Stories of Everyday Women Immersed in Raaga and Bhaava

    by Kinshuk Gupta

    (Ambai’s A Red-Necked Green Bird, translated by GJV Prasad, Simon and Schuster, 2021)
    https://www.simonandschuster.com/books/A-Red-necked-Green-Bird/Ambai/9788195057191

    Ambai—pseudonym for CS Lakshmi—an accomplished Tamil writer, and the only one to be included in the Picador Book of Modern Indian Literature, edited by Amit Chaudhari, has always expressed her uneasiness on being pigeonholed as ‘women writers’, writing only family stories or about the politics of home. Her new collection of stories, A Red-necked Green Bird, is an unflinching reply to the critics, as she detours from the stereotyped rubrics of feminism, responding to the global politics in her subtle ways.

    As in all her books, especially the recent A Night with a Black Spider, she handles intersectional feminism with quite a dexterity. In this collection consisting of 13 stories spanning over 216 pages, a reader is transported into her world, rich with allusions to Tamil music and culture, aided by a brilliant translation by GJV Prasad that retains the simplicity of her prose without tempering with the emotional intensity.

    What particularly catches a reader’s attention is old-aged women, jostling with their senility as the memories of a contented past lurk in the shadows. For example, there is Kamla in ‘The Falling’, standing in a hotel’s balcony overlooking the hills, remembering the happy days with her deceased husband, and the abrasive behaviour of her son settled abroad, contemplating suicide. But there is resistance even in face of death—and this is where the reader is reminded of Ambai’s compassionate voice—that Kamla wants to die without her spine being crushed. Then there is Urmila Tai, trapped in the quagmire of exhaustion and self-loathing as she tends to her ailing mother-in-law, who, on finding no respite, decides to burn herself up.

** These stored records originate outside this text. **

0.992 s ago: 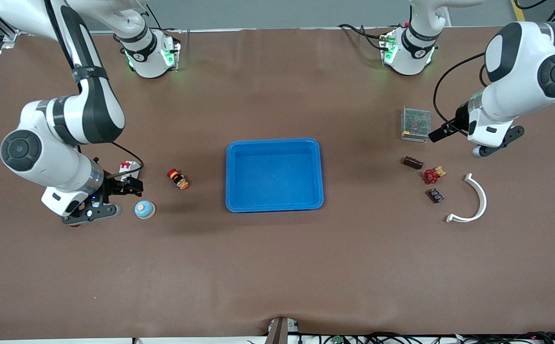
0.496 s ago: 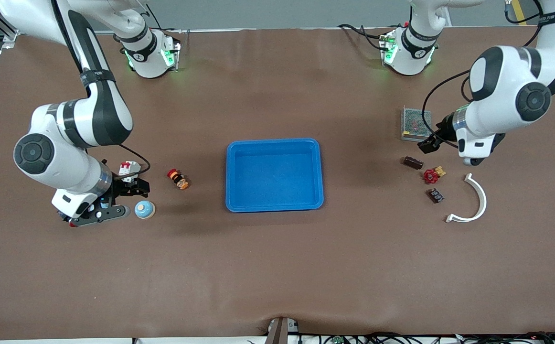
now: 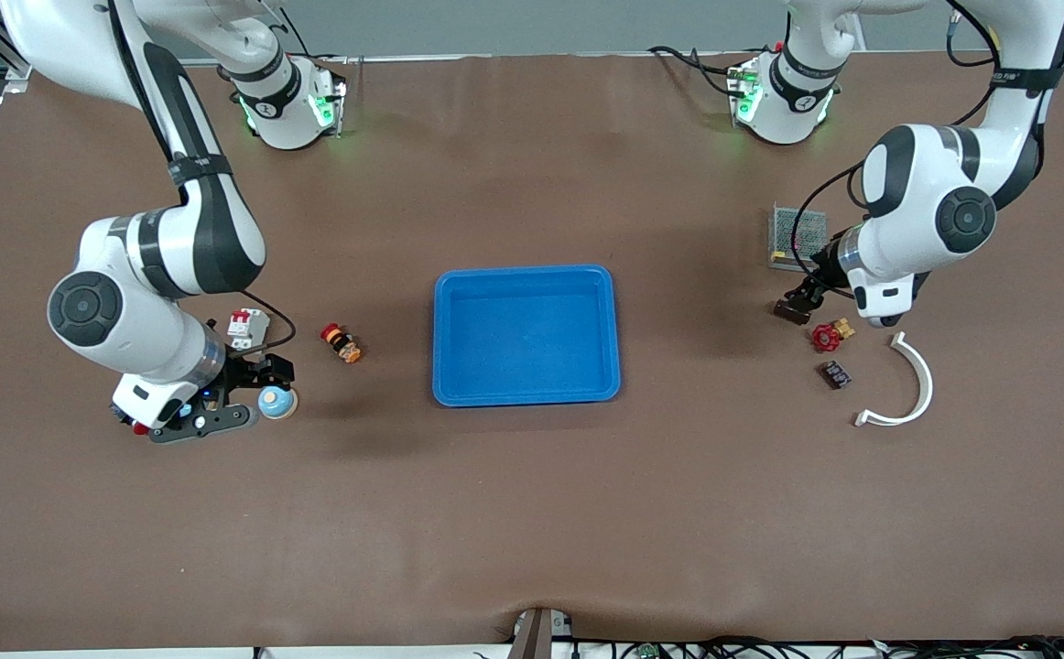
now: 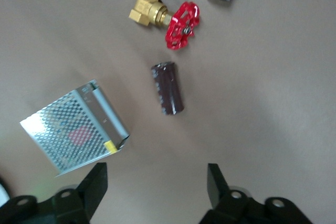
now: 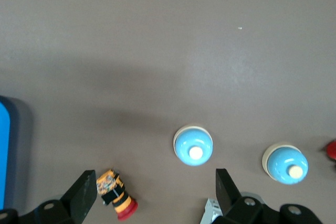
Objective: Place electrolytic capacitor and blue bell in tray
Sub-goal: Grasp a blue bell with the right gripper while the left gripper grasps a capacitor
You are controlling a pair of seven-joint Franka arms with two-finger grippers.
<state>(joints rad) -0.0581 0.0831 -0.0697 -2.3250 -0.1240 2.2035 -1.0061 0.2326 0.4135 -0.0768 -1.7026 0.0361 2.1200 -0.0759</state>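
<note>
The blue tray point(image 3: 526, 273) lies mid-table, empty. A blue bell point(image 3: 276, 403) sits toward the right arm's end, and my open right gripper point(image 3: 268, 373) hovers just over its edge. The right wrist view shows this bell point(image 5: 193, 146) ahead of the open gripper point(image 5: 155, 192), with a second blue bell point(image 5: 286, 164) beside it. A dark brown cylindrical capacitor point(image 3: 787, 314) lies toward the left arm's end. My open left gripper point(image 3: 799, 298) hovers over it. The left wrist view shows the capacitor point(image 4: 168, 87) ahead of the gripper point(image 4: 157, 187).
An orange and red push-button point(image 3: 342, 343) and a white breaker point(image 3: 245, 326) lie near the bell. A grey mesh box point(image 3: 796, 236), a red-handled brass valve point(image 3: 829, 336), another dark part point(image 3: 834, 374) and a white curved piece point(image 3: 907, 384) lie near the capacitor.
The right gripper has moved toward the tray until it reaches the bell. The left gripper has swung from beside the mesh box to over the capacitor. No object has moved.
</note>
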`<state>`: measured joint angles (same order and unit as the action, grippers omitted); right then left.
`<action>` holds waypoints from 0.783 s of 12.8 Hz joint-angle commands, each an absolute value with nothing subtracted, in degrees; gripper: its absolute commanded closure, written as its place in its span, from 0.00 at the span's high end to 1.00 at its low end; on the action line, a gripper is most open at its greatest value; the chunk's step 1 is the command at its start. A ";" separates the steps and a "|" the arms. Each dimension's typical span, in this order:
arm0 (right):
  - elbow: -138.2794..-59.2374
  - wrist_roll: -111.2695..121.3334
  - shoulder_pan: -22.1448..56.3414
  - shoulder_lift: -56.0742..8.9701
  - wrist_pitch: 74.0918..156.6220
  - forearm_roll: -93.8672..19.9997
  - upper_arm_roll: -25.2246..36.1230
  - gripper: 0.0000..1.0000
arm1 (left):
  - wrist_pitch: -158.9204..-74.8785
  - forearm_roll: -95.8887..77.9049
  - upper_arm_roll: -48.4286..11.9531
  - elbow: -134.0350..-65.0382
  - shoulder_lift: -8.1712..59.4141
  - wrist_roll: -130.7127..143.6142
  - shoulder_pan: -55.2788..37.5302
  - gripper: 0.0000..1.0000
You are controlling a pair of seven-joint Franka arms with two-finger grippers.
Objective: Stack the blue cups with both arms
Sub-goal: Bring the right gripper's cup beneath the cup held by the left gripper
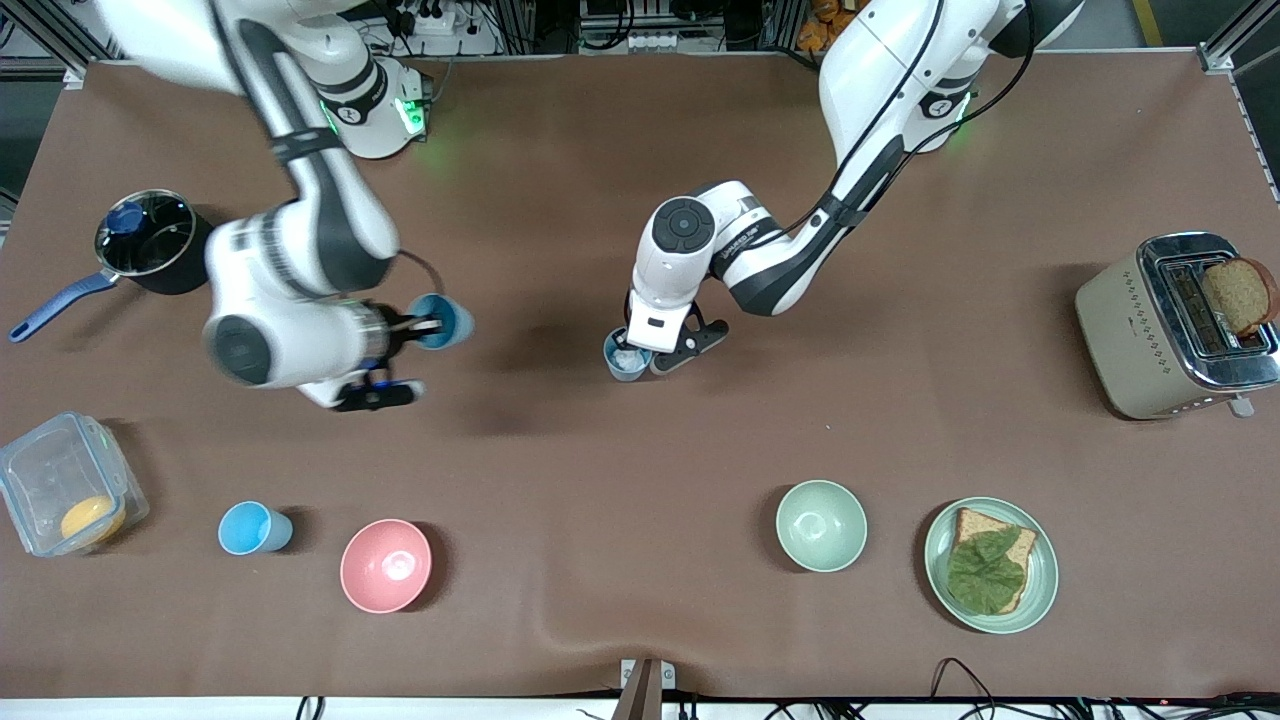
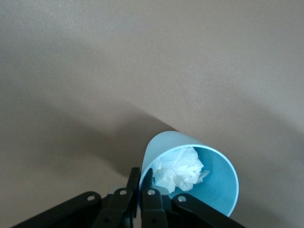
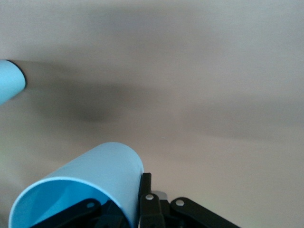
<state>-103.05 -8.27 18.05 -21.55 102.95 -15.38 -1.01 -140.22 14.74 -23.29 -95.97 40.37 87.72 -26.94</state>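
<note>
My right gripper [image 1: 428, 325] is shut on the rim of a sky blue cup [image 1: 445, 321] and holds it tipped on its side above the table; in the right wrist view one finger [image 3: 145, 189] lies outside the cup's wall [image 3: 95, 183]. My left gripper [image 1: 630, 350] is shut on the rim of a paler grey-blue cup [image 1: 624, 362] near the table's middle. Crumpled white paper lies inside this cup [image 2: 216, 187], and the fingers [image 2: 134, 187] pinch its wall. A third blue cup [image 1: 254, 528] stands alone toward the right arm's end, near the front camera.
A pink bowl [image 1: 385, 565] stands beside the third cup. A pale green bowl [image 1: 821, 525] and a plate [image 1: 940, 560] with bread and lettuce are toward the left arm's end. A toaster [image 1: 1125, 330], a dark pot [image 1: 150, 240] and a clear box [image 1: 60, 480] stand near the table's ends.
</note>
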 commanded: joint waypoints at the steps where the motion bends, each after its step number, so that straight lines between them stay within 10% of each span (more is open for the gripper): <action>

    This book also continues the string of her Journey Stories,—Journey 21, Journey 22, Journey 23— which, she mentions in one of her interviews, began as an effort to capture the momentary stirrings when she travels. In her Introduction, Stories and me, she mentions this: “I have seen the world through so many windows…That world continues to fall on my mind like sunlight in geometric shapes falling on the ground.” Journeys, undoubtedly, remain one of the strongest elements feeding into her prose, like her intimate understanding of music and the raaga.

    While I liked most of the stories, I could not help but choose my favouries. The titular story, edging almost towards a novella, is a story of Vasanathan and Mythili, and their hearing-impaired foster daughter, Thenmozhi. The rift between the couple—the mother wanting her daughter to stay the way she is, and the father’s desperation to make her ‘whole’ with a hearing aid—gives a particular gendered edge to the problem at hand, that the reader is tempted to taking sides. However, towards the end, the story might tire the reader with long descriptions of the places the mother-daughter duo visit to look for Vasanthan who has left the house, angered by the daughter’s denial of using a hearing aid. There is constant mention of the travails faced by deaf children as we teach them to speak—sound falling on their ears as whips. In a letter, Thenmozhi writes to her father: “Language is communication. It can happen without sound.”

    Another story that I particularly liked, ‘Swayamvars with No Bows Broken,’ is about a widow Shanti, who is tech-savvy, lives alone, and travels by herself, not letting loneliness undermine her existence. When her children suggest she find a partner through a matchmaking portal, ‘Swayamvar’, she tells them about her lover, whom she eventually marries. Fleshing out these out-of-box women, who exercise complete autonomy over their lives, calmly and in unobtrusive ways, is undoubtedly Ambai’s forte.

    Kinshuk Gupta is a doctor, bilingual writer, poet and columnist who works at the intersection of gender, health and sexuality. His debut book of short fiction, Yeh Dil Hai Ki Chordarwaja, modern Hindi’s first LGBT short story collection, was published to great critical acclaim in 2023. He is the winner of prestigious awards and fellowships including the India Today-Aaj Tak Sahitya Jagriti Udayiman Lekhak Samman (2023); Akhil Bhartiya Yuva Kathakar Alankaran (2022); Dr. Anamika Poetry Prize (2021). He has been shortlisted for the Toto Awards for Creative Writing (2023); The Bridport Prize (2022); Srinivas Rayparol Poetry Prize (2021); All India Poetry Competition (2018). He edits poetry for Jaggery Lit and Mithila Review. He has been awarded the prestigious South Asia Speaks 2023 Fellowship to work on his poetry manuscript with Tishani Doshi.